What is expected » Within the material below, locate the line with "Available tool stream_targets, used" and the line with "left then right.", then return those two lines and all lines between them, exactly as written.

Data section »
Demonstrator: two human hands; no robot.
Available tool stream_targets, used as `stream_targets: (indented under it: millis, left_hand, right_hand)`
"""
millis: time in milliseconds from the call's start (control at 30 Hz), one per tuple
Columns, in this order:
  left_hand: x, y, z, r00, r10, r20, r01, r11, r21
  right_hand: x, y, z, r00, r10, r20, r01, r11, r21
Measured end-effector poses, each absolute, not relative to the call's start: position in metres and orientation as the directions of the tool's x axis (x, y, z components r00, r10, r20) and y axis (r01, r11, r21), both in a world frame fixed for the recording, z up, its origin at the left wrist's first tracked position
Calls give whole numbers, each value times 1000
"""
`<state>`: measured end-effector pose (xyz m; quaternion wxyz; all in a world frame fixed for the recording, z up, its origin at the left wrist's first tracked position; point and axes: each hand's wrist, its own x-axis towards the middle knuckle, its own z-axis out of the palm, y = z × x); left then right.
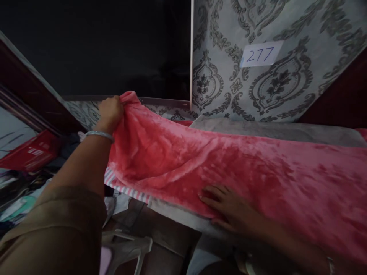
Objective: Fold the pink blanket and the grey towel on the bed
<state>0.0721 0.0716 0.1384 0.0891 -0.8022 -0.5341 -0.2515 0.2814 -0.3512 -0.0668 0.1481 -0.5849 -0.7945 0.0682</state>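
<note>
A plush pink-red blanket (241, 164) lies stretched across a long surface in front of me. Its far left corner is lifted, and my left hand (111, 111) is closed on it. My right hand (226, 204) rests on the near side of the blanket with its fingers spread out. Under the blanket, a striped cloth (129, 191) shows at the left end. A grey-white cloth (174, 214) sticks out along the near edge, and a greyish cloth (275, 130) shows along the far edge.
A large dark screen (123, 49) stands behind the blanket. Patterned wallpaper (223, 80) carries a paper label (260, 54) reading 277. To the left are a red basket (34, 152) and piled clothes (25, 206). A plastic chair (126, 244) stands below on the tiled floor.
</note>
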Motion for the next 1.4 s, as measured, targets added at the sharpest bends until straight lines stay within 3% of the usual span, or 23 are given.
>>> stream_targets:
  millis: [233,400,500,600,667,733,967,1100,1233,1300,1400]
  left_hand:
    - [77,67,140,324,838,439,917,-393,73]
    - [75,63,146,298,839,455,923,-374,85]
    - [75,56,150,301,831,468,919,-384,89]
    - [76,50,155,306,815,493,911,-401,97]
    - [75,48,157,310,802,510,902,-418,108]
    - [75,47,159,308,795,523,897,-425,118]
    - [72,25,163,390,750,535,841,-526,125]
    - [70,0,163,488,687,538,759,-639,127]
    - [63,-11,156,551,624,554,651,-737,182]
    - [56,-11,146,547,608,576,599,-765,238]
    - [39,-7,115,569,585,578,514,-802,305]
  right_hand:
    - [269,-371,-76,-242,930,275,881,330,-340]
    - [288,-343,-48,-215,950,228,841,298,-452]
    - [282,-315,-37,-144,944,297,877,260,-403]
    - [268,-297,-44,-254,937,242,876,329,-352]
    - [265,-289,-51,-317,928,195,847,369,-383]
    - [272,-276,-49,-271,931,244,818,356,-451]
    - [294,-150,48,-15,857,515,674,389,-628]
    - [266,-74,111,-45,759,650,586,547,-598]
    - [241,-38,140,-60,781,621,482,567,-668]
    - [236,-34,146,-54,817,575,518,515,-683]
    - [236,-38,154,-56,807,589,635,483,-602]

Solution to this exercise »
Available tool stream_targets, used as `stream_targets: (indented under it: millis, left_hand, right_hand)`
"""
millis: time in milliseconds from the call's start (control at 30 Hz), one per tuple
Columns, in this order:
  left_hand: x, y, z, r00, r10, r20, r01, r11, r21
  right_hand: x, y, z, r00, r10, r20, r01, r11, r21
Measured end-effector poses, each absolute, not relative to the call's start: position in metres and orientation as the directions of the tool's x axis (x, y, z components r00, r10, r20) and y axis (r01, r11, r21), both in a world frame fixed for the recording, z up, its origin at the left wrist's first tracked position
Calls give whole numbers, each value times 1000
"""
`<state>`: measured end-effector pose (xyz m; quaternion wxyz; all in a world frame fixed for the recording, z up, its origin at the left wrist's first tracked position; point and axes: each hand's wrist, its own x-axis towards the middle knuckle, its own z-axis out of the palm, y = z × x); left then right.

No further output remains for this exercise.